# Course overview STATS 413: Applied Regression Analysis University of Michigan
## Ex: Income prediction * **Data:** income survey data for men from the US mid-Atlantic region * **Goal:** predict income from demographic variables
## Ex: Breast cancer subtype classification * **Data:** expression levels of 534 genes in 122 breast tissue samples (7 non-malignant samples) * **Goal:** predict breast cancer subtype from gene expression levels
## Ex: Handwritten digits classification * **Data:** 60k images of handwritten digits * **Goal:** recognize handwritten digits from images
Ex: Self-driving car
## Supervised learning setup * $Y$: dependent variable, label, outcome, response, target etc. * $Y$ continuous: regression problem * $Y$ discrete: classification problem * $X$: (vector of) covariates, features, independent variables, inputs, regressors etc. * $\\{(X_i,Y_i)\\}_{i=1}^n$: training data consisting of *repeated* observations of $(X,Y)$-pairs
## Supervised learning goals 1. **prediction:** predict *unseen* test cases; 2. **inference:** understand how certain inputs affect the outcome; 3. quantify the uncertainty in our predictions and inferences.
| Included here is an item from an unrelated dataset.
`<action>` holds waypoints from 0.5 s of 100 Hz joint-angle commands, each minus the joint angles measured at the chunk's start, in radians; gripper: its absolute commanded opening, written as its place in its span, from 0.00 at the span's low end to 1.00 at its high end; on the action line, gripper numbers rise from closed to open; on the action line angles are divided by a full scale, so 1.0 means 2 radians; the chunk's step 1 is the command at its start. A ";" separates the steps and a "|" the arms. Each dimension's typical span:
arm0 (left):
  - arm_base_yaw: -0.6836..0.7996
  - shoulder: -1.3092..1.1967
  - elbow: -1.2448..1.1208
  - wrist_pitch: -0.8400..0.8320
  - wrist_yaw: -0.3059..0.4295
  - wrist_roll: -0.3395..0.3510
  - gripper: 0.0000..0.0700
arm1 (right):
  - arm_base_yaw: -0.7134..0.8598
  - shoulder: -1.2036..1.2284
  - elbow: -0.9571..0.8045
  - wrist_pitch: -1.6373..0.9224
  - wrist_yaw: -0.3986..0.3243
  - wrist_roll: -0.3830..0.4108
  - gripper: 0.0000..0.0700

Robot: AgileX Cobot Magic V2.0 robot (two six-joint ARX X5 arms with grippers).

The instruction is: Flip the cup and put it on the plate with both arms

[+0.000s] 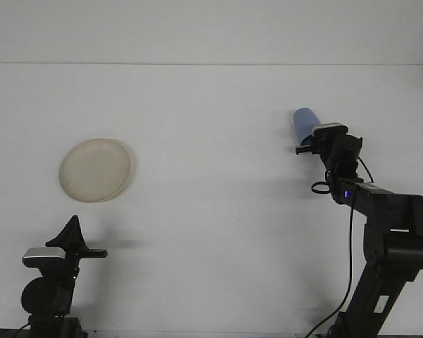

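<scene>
Cup [304, 124] first: you have a blue one lying on its side on the white table [211, 105], far to the right of the plate and a little farther back than it, with its closed end pointing away from you and its mouth facing the near side. That lie is why the job calls for a flip before anything else, since it cannot go onto the plate as it is. Your right gripper [307, 147] is reached out right at the cup's near end, overlapping its rim in this view, which looks to me like the approach for a grasp at the mouth. Whether its fingers are spread or closed, and whether they have any hold on the cup, you cannot tell from here, because the wrist body hides them. The plate [96, 170] sits flat and bare, so nothing is delivered yet. Your left gripper [76, 236] is parked nearer to you than the plate and slightly left of it, holding nothing; how far apart its fingers stand I cannot tell either. I judge it is waiting there for the handover, being the arm closer to the plate.
</scene>
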 commanded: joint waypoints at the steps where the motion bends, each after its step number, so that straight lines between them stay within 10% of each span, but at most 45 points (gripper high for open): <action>1: 0.001 0.000 -0.010 0.005 0.000 -0.002 0.02 | 0.001 -0.004 0.009 0.005 -0.001 0.014 0.00; 31: 0.001 0.000 -0.010 0.005 0.000 -0.002 0.02 | 0.000 -0.120 0.009 -0.063 -0.021 0.072 0.00; 50: 0.001 0.000 -0.010 0.005 0.000 -0.002 0.02 | 0.000 -0.225 0.009 -0.172 -0.103 0.123 0.00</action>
## Unsupervised learning * no special outcome variable; * goals are less well-defined: 1. discover groups of similar samples, 2. discover groups of similar features, 3. find combinations of features with the most variation, 4. ... * useful pre-processing step for supervised learning
## Netflix prize * **Data:** 100M ratings for 18k movies by 400k users (98% missing) * **Goal:** predict 1.4M ratings that were held-out from the training data * Netflix's in-house *Cinematch* algorithm has 0.9535 RMSE * first team to design an algorithm with < 0.8572 RMSE gets $1M * **Q:** Is this a supervised or unsupervised learning problem?